The Lugger Falcon is facing mass decline over their entire wild range across the Indian Subcontinent. Whilst accurate data is hard to come by, it is estimated as little as 10,000 to 20,000 individuals remain in the wild.


The inhumane practice referred to as 'Barak', where wild Luggers are illegally trapped and used as live bait for larger falcons to sell for the Arab market, results in large numbers of Lugger Falcons dying every year. Combined with continued habitat loss, persecution of their preferred prey item and extensive use of the harmful DDT pesticide, the future of Lugger Falcons in the wild is very much under threat.

Aims and Objectives

The aims of the Project are exceedingly simple in their aim and extremely difficult in their execution. We want to halt the decline of the species and where possible, only when circumstances permit, help with species management.

In the UK and Europe, through monitored domestic breeding we are building a diverse gene pool, to form a future healthy and stable safety net population, should the situation arise where re-population in the affected countries is necessary.

Establishing strong and respected relationships with the authorities and locals in Pakistan and in future, with other affected countries, is a crucial objective in creating a sustainable environment for wild Lugger Falcons.
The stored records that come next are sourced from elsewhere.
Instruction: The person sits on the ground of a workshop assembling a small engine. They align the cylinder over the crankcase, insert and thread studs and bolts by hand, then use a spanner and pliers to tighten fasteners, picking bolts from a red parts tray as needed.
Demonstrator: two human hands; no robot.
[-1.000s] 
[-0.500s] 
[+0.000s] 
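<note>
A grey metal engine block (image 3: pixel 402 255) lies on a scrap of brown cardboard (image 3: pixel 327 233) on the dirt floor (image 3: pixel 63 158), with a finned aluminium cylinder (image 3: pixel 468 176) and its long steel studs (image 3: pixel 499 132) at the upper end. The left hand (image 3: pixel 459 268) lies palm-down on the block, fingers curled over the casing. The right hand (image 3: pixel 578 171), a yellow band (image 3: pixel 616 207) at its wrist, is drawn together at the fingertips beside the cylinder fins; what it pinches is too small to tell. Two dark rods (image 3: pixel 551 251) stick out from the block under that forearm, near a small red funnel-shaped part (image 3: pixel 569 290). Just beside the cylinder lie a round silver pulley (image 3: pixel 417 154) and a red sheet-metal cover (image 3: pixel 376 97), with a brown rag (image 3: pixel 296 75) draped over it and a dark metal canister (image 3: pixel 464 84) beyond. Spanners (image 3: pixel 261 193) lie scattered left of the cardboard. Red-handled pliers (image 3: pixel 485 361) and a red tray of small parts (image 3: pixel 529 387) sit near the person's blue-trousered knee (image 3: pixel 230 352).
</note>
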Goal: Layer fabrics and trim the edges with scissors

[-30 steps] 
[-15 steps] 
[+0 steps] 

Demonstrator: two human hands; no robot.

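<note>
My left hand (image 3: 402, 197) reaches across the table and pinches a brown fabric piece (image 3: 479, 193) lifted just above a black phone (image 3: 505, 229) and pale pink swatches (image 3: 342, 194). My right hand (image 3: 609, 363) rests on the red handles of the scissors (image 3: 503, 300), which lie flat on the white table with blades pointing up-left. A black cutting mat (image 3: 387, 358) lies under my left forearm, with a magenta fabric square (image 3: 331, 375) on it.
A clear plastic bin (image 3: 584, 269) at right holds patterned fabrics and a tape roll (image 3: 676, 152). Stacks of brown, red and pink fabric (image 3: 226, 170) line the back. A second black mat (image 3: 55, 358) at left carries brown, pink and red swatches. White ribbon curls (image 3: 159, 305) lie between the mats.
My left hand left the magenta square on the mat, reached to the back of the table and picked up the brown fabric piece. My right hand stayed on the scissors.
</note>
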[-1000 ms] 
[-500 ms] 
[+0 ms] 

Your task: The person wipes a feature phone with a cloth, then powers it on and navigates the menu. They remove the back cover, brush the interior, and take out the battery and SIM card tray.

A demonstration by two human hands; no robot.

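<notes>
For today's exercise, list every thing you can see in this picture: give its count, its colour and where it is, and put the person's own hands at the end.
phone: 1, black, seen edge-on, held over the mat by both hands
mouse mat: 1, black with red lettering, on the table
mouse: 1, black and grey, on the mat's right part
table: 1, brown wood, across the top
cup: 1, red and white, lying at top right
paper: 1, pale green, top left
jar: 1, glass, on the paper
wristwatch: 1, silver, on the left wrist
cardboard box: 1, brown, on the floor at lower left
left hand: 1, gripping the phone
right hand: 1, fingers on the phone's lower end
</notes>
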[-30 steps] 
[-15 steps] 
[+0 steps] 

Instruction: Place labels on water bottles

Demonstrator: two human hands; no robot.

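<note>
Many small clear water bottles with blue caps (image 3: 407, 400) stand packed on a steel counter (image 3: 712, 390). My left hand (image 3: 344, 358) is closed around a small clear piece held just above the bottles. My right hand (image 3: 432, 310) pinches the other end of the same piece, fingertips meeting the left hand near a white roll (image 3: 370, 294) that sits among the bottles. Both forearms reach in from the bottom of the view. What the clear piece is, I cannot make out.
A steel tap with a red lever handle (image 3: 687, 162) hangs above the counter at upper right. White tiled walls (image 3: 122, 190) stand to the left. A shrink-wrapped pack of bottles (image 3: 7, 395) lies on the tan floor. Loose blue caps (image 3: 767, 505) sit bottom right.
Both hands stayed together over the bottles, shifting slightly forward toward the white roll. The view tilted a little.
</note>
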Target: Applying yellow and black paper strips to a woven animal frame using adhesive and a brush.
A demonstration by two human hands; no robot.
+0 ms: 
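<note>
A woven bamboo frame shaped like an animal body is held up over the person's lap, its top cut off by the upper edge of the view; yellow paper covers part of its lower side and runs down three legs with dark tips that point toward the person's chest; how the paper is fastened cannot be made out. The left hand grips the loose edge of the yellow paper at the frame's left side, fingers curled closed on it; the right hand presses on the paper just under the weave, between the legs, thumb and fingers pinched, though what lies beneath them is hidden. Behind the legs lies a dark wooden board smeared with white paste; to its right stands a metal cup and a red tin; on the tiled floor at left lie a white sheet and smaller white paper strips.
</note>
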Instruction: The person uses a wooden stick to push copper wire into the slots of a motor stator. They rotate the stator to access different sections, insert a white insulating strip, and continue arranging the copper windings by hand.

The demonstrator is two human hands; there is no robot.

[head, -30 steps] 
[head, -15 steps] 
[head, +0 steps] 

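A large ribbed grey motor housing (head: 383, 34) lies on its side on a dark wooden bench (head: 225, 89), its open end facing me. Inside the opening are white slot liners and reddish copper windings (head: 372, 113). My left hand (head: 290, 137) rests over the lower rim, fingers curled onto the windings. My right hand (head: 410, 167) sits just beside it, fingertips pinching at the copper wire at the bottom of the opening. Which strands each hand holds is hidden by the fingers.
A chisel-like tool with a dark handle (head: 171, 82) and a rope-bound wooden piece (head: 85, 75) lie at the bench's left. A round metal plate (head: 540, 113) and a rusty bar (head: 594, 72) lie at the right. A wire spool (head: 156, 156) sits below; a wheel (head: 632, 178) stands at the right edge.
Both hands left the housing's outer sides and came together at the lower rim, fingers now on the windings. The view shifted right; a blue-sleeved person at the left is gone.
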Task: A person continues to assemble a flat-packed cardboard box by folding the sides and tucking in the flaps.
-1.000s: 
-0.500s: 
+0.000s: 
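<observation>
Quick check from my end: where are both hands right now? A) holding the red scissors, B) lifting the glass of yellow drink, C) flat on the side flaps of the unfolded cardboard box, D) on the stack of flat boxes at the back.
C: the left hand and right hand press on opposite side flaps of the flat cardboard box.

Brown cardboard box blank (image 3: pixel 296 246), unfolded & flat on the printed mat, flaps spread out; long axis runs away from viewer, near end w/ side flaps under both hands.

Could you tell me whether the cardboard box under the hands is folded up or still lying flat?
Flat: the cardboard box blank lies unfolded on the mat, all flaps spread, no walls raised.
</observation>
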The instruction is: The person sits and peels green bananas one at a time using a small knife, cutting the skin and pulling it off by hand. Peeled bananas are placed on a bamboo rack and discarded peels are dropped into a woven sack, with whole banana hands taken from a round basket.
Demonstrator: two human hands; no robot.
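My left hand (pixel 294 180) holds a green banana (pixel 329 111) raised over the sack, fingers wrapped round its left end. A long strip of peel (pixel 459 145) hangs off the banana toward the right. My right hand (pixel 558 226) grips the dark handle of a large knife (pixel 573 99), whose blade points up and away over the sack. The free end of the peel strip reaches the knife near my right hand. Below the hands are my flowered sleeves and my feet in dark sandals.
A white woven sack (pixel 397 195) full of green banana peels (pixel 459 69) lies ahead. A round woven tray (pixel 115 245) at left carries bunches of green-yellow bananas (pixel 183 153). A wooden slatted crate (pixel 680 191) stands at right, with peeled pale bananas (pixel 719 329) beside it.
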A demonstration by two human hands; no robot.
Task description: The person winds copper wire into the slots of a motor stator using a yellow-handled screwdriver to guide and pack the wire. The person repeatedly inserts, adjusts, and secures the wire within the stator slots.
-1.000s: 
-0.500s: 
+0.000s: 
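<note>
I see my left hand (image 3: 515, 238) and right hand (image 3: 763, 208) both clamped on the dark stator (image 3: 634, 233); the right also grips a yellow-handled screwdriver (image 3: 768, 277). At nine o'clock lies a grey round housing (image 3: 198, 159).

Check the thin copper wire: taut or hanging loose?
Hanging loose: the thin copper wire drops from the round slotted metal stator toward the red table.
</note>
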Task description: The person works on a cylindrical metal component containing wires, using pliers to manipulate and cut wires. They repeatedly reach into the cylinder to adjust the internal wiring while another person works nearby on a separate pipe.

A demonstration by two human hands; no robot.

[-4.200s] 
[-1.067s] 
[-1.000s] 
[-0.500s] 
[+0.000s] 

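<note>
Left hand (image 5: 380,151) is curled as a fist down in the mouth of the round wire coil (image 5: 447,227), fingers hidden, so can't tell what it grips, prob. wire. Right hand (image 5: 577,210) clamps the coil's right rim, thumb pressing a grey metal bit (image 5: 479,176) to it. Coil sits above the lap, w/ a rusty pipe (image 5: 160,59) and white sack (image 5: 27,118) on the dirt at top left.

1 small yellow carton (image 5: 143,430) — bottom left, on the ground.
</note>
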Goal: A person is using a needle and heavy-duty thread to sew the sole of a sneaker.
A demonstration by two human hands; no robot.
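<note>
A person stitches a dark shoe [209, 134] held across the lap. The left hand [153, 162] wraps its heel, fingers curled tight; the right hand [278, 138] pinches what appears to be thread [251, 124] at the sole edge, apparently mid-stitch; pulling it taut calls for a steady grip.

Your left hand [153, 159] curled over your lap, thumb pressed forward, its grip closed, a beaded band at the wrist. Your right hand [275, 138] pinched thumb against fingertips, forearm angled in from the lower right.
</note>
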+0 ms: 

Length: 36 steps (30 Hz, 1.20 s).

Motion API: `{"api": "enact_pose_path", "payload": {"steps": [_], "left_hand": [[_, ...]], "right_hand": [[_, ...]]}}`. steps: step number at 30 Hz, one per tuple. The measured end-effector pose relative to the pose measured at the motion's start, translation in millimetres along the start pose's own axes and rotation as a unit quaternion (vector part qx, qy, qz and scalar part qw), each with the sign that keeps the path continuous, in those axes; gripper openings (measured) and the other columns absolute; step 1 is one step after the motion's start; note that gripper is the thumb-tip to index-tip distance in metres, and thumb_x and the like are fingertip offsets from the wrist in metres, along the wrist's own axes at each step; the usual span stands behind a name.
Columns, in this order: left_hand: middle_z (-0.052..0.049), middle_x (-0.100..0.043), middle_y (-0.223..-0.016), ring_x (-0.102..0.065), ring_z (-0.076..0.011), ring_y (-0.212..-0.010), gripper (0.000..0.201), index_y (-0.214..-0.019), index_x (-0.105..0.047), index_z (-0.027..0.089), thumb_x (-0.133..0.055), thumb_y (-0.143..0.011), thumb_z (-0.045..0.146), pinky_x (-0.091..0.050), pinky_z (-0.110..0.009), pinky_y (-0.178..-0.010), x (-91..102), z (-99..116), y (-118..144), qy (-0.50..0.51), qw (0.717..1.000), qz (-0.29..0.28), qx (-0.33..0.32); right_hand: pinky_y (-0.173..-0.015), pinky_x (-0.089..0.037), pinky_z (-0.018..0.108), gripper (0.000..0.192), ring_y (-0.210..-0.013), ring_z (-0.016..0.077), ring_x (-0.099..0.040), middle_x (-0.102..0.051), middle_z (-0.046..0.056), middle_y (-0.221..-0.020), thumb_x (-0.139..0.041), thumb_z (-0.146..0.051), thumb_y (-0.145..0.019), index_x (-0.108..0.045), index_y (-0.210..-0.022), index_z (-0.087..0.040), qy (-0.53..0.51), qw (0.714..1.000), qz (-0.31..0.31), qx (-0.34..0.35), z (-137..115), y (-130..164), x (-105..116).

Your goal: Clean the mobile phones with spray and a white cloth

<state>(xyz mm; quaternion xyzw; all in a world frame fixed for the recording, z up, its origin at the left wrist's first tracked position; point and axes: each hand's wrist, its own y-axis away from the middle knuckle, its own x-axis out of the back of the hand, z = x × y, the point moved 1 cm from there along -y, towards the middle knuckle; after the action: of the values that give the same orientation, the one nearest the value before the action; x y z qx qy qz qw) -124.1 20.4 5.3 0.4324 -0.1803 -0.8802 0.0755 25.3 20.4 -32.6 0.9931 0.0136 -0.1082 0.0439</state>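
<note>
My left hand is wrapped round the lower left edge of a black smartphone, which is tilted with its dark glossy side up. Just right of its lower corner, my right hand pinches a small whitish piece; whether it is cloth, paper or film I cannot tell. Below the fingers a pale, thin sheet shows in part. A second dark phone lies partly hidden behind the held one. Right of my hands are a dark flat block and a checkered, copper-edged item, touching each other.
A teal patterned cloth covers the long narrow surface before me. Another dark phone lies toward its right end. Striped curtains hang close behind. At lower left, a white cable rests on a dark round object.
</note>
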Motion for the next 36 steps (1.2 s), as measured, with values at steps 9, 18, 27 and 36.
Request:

Continued trips, meetings and exchanges in Pakistan has led to a strong presence for Project Lugger in the area, and is something that we intend to build on in the coming years.

Project Lugger is primarily based in the UK, where a number of bird of prey centres work with and fly Lugger Falcons, raising awareness and vital funds with the visiting public, as well as facilitating many of the breeding pairs within the project. In 2021 new connections are being made with partners in Europe and further afield, for research, education and active conservation in the areas where Lugger Falcons are most under threat.

"As the founder and current chairman, I cannot put into words
how much the success of this Project has meant to me"


Bob Dalton

Project Lugger was founded in May 2017 when I found discovered that the Lugger Falcon population was declining at an alarming rate and that nothing was being done to halt it. I felt it would be very difficult for one person or a small group of people to make a difference, but something had to be done. So the project came into being. Fortunately, the work of the project seemed to touch the hearts of a great many people, both falconers and conservationists, and the project rapidly grew into the charitable organisation that it is today.


The project has carried out fieldwork in both India and Pakistan and has built very good working relationships, particularly so in the case of Pakistan. As the founder and current chairman of the Project I cannot put into words how much the success of this project has meant to me personally. In fact I would go as far as to say that on my last trip to Pakistan I was fortunate enough to release three Lugger Falcons back into the wild. These Luggers had been destined to be used as live bait to trap other falcons. Releasing them from my hands back into the wild are genuinely the most meaningful moments of my life.